### Instructions for the task
Please reproduce the listing in full, exactly as given.

### Dataset section
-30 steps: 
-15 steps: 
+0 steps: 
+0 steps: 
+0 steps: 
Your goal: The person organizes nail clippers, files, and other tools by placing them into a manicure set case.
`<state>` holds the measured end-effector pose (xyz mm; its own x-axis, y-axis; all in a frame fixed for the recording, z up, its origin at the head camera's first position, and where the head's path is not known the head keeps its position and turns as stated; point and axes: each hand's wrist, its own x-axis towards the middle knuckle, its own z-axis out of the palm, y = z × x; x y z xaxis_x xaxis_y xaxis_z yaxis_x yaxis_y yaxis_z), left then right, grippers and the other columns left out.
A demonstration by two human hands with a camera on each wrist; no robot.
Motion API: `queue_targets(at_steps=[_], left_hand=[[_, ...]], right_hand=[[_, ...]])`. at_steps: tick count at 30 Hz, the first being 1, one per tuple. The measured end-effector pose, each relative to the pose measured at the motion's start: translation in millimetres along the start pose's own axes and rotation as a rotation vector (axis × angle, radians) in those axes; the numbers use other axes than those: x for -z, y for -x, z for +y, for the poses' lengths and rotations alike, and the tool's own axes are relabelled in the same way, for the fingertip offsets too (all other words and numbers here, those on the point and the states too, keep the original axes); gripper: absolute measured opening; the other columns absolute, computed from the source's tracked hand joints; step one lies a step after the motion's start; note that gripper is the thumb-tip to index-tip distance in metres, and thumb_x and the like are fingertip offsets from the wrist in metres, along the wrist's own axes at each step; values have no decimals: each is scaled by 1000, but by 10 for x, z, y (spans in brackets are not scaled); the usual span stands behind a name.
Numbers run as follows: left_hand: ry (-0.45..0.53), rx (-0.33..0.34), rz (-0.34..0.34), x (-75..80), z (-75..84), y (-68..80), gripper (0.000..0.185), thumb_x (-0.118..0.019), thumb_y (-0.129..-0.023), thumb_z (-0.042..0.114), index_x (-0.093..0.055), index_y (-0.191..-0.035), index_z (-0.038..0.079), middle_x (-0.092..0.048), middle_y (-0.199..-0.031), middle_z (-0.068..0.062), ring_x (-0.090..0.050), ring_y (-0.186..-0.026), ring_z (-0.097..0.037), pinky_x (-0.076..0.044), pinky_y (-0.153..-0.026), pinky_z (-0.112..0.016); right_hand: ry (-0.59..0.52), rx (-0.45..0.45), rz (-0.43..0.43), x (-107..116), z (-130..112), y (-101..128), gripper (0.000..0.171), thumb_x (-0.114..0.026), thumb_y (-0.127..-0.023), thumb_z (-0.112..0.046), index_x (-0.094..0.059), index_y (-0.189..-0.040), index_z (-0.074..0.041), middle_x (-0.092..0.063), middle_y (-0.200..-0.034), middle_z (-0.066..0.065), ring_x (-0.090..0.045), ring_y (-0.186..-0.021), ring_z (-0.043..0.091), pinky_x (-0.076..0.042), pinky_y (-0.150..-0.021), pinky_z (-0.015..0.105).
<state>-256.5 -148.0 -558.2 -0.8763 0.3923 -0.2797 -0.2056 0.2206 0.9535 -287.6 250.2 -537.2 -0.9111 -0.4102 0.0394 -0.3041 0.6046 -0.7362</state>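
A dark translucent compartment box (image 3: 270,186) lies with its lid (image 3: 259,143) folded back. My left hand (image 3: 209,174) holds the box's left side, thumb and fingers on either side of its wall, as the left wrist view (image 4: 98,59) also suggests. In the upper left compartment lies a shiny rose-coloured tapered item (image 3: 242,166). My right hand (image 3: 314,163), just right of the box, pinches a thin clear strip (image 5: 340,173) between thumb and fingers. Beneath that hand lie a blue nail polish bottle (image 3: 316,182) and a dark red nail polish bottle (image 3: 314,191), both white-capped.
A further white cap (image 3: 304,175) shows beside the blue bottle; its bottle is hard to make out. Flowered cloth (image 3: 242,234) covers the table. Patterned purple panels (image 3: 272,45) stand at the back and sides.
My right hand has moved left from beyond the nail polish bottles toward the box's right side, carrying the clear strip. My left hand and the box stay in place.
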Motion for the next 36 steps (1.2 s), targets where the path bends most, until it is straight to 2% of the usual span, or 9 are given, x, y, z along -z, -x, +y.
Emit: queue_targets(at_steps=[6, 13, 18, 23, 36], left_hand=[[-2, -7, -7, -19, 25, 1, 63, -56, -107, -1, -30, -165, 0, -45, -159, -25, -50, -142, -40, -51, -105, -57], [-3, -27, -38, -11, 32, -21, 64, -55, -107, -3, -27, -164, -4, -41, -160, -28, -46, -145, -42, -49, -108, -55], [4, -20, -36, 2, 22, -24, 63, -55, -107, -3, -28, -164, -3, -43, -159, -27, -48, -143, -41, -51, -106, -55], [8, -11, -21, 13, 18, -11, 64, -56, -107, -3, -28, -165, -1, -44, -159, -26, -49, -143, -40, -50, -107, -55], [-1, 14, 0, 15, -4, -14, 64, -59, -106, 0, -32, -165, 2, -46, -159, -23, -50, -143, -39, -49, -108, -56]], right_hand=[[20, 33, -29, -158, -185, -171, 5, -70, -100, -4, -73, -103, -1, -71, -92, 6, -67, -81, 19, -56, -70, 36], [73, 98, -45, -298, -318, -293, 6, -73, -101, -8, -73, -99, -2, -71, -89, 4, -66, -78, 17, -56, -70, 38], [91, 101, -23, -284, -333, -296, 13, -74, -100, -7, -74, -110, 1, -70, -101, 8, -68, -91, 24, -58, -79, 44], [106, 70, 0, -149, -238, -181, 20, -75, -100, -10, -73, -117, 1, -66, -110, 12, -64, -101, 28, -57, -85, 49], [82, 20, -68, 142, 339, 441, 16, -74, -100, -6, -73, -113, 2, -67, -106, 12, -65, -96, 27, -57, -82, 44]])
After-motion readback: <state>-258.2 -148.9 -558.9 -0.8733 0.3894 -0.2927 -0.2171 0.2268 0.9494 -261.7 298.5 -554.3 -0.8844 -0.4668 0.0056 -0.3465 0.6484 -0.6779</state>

### Result of the task
-30 steps: 
-15 steps: 
+0 steps: 
+0 steps: 
+0 steps: 
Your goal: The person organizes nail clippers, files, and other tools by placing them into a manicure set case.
`<state>` holds the measured end-effector pose (xyz mm; its own x-axis, y-axis; all in a frame fixed for the recording, z up, its origin at the head camera's first position, and where the head's path is not known the head keeps its position and turns as stated; point and axes: each hand's wrist, its own x-axis towards the middle knuckle, its own z-axis out of the palm, y = z × x; x y z xaxis_x xaxis_y xaxis_z yaxis_x yaxis_y yaxis_z), left then right, grippers and the other columns left out.
A demonstration by two human hands with a camera on each wrist; no robot.
Motion API: `queue_targets(at_steps=[_], left_hand=[[_, ...]], right_hand=[[_, ...]])`. at_steps: tick count at 30 Hz, the first being 1, one per tuple. The measured end-effector pose, each relative to the pose measured at the motion's start: translation in millimetres along the start pose's own axes and rotation as a rotation vector (axis × angle, radians) in those axes; the numbers use other axes than those: x for -z, y for -x, z for +y, for the poses' lengths and rotations alike, and the tool's own axes are relabelled in the same way, for the fingertip offsets too (all other words and numbers here, those on the point and the states too, keep the original axes); gripper: absolute measured opening; the other columns absolute, computed from the source's tracked hand joints; step one lies a step after the motion's start; note that gripper is the thumb-tip to index-tip distance in metres, and thumb_x and the like are fingertip offsets from the wrist in metres, along the wrist's own axes at each step; values have no decimals: each is scaled by 1000, but by 10 for x, z, y (spans in brackets are not scaled); the usual span stands behind a name.
Numbers run as follows: left_hand: ry (-0.45..0.53), rx (-0.33..0.34), rz (-0.34..0.34), x (-75..80), z (-75..84), y (-68..80), gripper (0.000..0.185), thumb_x (-0.118..0.019), thumb_y (-0.129..-0.023), thumb_z (-0.042..0.114), index_x (-0.093..0.055), index_y (-0.191..-0.035), index_z (-0.038..0.079), middle_x (-0.092..0.048), middle_y (-0.199..-0.031), middle_z (-0.068..0.062), ring_x (-0.090..0.050), ring_y (-0.186..-0.026), ring_z (-0.097..0.037), pinky_x (-0.076..0.044), pinky_y (-0.153..-0.026), pinky_z (-0.112..0.016); right_hand: ry (-0.59..0.52), rx (-0.45..0.45), rz (-0.43..0.43), x (-107..116), z (-130..112), y (-101..128), gripper (0.000..0.171), thumb_x (-0.114..0.026), thumb_y (-0.127..-0.023), thumb_z (-0.112..0.046), index_x (-0.094..0.059), index_y (-0.189..-0.040), index_z (-0.074..0.041), middle_x (-0.092..0.063), middle_y (-0.200..-0.034), middle_z (-0.066..0.065), ring_x (-0.090..0.045), ring_y (-0.186..-0.021), ring_z (-0.043..0.091), pinky_x (-0.076..0.042), pinky_y (-0.150..-0.021), pinky_z (-0.015..0.105).
<state>-256.5 -148.0 -558.2 -0.8763 0.3923 -0.2797 -0.2056 0.2206 0.9535 -287.6 250.2 -537.2 -0.9111 -0.4102 0.0394 -0.3041 0.6046 -0.7362</state>
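A dark translucent compartment box (image 3: 270,186) lies with its lid (image 3: 259,143) folded back. My left hand (image 3: 209,174) holds the box's left side, thumb and fingers on either side of its wall, as the left wrist view (image 4: 98,59) also suggests. In the upper left compartment lies a shiny rose-coloured tapered item (image 3: 242,166). My right hand (image 3: 314,163), just right of the box, pinches a thin clear strip (image 5: 340,173) between thumb and fingers. Beneath that hand lie a blue nail polish bottle (image 3: 316,182) and a dark red nail polish bottle (image 3: 314,191), both white-capped.
A further white cap (image 3: 304,175) shows beside the blue bottle; its bottle is hard to make out. Flowered cloth (image 3: 242,234) covers the table. Patterned purple panels (image 3: 272,45) stand at the back and sides.
My right hand has moved left from beyond the nail polish bottles toward the box's right side, carrying the clear strip. My left hand and the box stay in place.
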Motion for the next 36 steps (1.2 s), targets where the path bends most, until it is straight to 2% of the usual span, or 9 are given, x, y, z along -z, -x, +y.
Emit: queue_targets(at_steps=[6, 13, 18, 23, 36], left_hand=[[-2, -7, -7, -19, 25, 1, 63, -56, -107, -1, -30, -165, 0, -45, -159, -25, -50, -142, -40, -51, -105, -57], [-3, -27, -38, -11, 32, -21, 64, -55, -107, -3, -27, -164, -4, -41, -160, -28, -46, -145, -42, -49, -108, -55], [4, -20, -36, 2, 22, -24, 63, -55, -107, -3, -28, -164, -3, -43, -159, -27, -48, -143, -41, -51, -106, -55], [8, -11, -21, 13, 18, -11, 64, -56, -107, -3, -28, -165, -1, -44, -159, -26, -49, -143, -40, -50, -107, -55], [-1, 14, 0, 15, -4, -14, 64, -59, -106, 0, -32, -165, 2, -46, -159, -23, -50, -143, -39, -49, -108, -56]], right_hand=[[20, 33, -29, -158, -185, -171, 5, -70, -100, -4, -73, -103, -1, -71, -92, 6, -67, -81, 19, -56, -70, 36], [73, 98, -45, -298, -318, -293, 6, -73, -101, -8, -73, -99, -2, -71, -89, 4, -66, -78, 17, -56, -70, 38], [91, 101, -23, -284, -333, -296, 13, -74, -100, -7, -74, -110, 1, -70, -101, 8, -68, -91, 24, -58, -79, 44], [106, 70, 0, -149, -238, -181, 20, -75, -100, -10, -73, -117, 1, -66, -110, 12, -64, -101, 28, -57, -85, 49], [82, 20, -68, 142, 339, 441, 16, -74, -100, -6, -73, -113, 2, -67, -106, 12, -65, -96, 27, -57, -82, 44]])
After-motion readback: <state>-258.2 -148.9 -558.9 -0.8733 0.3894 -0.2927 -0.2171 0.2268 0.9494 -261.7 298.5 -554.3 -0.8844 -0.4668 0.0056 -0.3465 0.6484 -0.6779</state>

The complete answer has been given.